II. Observables and Unified Conventions
Definitions
• KTB power law and criterion. V ∝ I^{a(T)}, with a(T_KTB) = 3.
• Superfluid stiffness. J_s(T), obeying J_s(T_KTB) = (2/π) k_B T_KTB.
• KTB critical resistance form. For T ↘ T_KTB^+, R(T) = R_0 · exp{ - b / √(T/T_KTB − 1) }.
• Complex conductivity & kinetic inductance. σ(ω,T) = σ_1 + i σ_2, L_k ∝ 1/(σ_2 · ω).
• Drift. ΔT_KTB ≡ T_{KTB,fit} − T_ref (reference from mainstream baseline or a control sample).
Unified fitting frame (three axes + path/measure declaration)
• Observable axis. T_KTB, ΔT_KTB, a(T), J_s(T), R(T), σ(ω,T), P(|target−model|>ε).
• Medium axis. Sea / Thread / Density / Tension / Tension Gradient (weights pairing/vortex/charge channels).
• Path & measure. Transport/fluctuation flows along path gamma(ℓ) with measure dℓ; coherence/dissipation bookkeeping uses ∫ J·F dℓ and vortex-number flow ∫ dN_v. All formulae are written in backticks; SI units are used throughout.
Empirical cross-platform patterns
• R(T) bends downward exponentially above T_KTB (KTB form); a(T) rises steeply near T_KTB and crosses 3.
• J_s(T) exhibits a near-universal jump at T_KTB but drifts with thickness/inhomogeneity.
• Low-frequency σ_2(ω,T) shows a turning point near the transition, matching a sharp rise in L_k.
III. EFT Mechanisms (Sxx / Pxx)
Minimal equation set (plain text)
• S01 (pairing amplification). J_s(T) = J_s^0(T) · RL(ξ; xi_RL) · [1 + γ_Path·J_Path + k_SC·ψ_pair − k_TBN·σ_env] · Φ_coh(θ_Coh)

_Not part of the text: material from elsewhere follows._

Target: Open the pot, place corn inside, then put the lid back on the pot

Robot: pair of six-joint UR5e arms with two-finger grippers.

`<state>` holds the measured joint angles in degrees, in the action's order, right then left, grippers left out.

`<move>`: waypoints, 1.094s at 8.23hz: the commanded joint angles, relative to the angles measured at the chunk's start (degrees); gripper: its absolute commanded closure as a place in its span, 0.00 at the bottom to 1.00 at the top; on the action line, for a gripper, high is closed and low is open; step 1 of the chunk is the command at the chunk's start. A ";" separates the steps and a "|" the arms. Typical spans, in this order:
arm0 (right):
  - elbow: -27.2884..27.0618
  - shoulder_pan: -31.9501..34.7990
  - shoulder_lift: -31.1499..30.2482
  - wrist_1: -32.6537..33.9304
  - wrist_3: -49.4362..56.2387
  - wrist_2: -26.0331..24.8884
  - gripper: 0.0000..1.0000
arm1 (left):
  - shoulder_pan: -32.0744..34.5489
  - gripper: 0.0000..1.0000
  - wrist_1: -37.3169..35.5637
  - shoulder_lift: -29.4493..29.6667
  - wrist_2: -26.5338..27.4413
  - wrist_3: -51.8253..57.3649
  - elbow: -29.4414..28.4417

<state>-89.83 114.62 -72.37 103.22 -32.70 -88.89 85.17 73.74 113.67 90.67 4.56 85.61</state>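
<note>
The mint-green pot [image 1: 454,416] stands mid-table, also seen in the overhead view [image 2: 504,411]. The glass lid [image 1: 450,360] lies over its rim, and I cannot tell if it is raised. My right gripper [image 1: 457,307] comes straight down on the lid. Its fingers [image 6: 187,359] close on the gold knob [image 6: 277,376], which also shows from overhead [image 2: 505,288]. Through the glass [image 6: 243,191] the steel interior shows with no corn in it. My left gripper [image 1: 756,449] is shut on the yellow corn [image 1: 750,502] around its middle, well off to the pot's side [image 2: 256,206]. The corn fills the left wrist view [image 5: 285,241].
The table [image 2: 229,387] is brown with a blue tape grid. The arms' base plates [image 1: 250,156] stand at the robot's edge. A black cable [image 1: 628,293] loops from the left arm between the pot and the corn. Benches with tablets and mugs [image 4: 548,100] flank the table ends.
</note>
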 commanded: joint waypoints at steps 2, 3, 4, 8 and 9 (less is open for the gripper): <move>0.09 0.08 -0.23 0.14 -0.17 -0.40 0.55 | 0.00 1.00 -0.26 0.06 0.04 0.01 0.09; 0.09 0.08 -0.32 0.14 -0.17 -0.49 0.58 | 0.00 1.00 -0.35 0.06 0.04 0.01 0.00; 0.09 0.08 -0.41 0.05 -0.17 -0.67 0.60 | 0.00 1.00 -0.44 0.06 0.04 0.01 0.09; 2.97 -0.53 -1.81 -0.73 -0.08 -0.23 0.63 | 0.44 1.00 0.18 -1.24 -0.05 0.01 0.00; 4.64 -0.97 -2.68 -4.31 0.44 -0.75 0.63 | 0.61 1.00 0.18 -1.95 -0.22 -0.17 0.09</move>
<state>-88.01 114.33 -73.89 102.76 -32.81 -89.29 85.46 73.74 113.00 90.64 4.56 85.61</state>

• S02 (KTB power law). a(T) ≈ 1 + c_a · [ J_s(T) / (k_B T) ] · [ 1 + k_STG·G_env ]
• S03 (critical resistance). R(T) = R_0 · exp{ - b / √( T/T_KTB − 1 + ε_FS ) }, with ε_FS ∝ zeta_topo · L^{-1} (finite-size/topology correction)
• S04 (complex conductivity). σ_2(ω,T) ∝ J_s(T) / ( ω · [1 + η_Damp] ), σ_1(ω,T) ∝ ψ_vortex · f(ω, k_TBN)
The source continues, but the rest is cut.